### PROBLEM:
Line by line, repeat the material below without any deviation.

======== DATA PROVIDED

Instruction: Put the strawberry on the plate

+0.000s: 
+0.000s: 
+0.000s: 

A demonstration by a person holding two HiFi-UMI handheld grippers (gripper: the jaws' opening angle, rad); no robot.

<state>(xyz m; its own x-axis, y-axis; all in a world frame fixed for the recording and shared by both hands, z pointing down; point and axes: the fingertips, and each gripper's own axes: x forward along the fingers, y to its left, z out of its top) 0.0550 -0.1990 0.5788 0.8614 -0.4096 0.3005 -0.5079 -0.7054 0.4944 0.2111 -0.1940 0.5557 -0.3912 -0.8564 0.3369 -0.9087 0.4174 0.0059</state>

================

### RESULT:
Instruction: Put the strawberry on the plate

+0.000s: 
+0.000s: 
+0.000s: 

A demonstration by a person holding two HiFi-UMI handheld grippers (gripper: the jaws' opening angle, rad); no robot.

<state>(xyz m; its own x-axis, y-axis; all in a world frame fixed for the recording and shared by both hands, z pointing down; point and axes: the fingertips, and each gripper's own axes: x forward along the fingers, y to its left, z out of its top) 0.0550 -0.1990 0.5788 0.8614 -0.4096 0.3005 -0.5079 -0.7054 0.4944 0.2111 -0.1940 0.5557 -0.3912 -0.8564 0.3369 -0.9087 0.4174 0.0059</state>

That is the complete answer.